**Task details:**
All lines holding the string "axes" should be copied from the data below.

___

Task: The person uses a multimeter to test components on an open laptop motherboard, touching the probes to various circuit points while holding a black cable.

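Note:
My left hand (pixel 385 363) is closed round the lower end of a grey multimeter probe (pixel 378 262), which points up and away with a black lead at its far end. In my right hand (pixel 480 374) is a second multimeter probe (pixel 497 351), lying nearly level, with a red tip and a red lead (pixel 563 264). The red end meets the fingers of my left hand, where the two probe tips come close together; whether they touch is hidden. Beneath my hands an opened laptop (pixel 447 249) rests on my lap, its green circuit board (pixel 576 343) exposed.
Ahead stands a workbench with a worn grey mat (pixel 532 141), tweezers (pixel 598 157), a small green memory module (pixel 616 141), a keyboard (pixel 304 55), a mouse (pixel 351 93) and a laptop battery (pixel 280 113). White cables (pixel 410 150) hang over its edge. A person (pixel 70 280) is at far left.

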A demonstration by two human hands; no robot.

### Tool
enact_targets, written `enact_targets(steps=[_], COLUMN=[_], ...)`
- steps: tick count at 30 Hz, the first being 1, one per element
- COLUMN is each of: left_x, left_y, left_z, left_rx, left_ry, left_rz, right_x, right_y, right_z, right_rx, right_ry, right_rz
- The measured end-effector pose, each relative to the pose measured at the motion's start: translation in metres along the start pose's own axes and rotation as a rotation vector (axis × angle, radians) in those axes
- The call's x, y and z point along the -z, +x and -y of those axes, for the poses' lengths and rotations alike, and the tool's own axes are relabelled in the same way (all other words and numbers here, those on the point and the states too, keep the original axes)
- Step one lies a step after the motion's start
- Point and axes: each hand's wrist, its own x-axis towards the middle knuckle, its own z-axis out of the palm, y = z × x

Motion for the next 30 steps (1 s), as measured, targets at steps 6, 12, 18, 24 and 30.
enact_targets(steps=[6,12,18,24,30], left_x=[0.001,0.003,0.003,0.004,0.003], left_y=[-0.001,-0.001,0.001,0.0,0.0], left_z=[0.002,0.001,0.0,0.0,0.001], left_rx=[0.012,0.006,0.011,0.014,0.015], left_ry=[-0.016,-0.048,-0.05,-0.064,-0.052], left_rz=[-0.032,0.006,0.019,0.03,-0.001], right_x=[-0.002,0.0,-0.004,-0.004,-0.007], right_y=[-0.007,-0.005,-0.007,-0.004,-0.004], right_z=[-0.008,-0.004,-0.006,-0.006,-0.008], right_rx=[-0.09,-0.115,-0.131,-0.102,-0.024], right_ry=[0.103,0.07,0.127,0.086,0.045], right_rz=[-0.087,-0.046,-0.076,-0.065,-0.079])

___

**Problem solution:**
- The measured end-effector pose, each relative to the pose measured at the motion's start: translation in metres along the start pose's own axes and rotation as a rotation vector (axis × angle, radians) in those axes
- The call's x, y and z point along the -z, +x and -y of those axes, for the poses' lengths and rotations alike, and the tool's own axes are relabelled in the same way (all other words and numbers here, those on the point and the states too, keep the original axes)
- Point and axes: each hand's wrist, its own x-axis towards the middle knuckle, its own z-axis out of the palm, y = z × x

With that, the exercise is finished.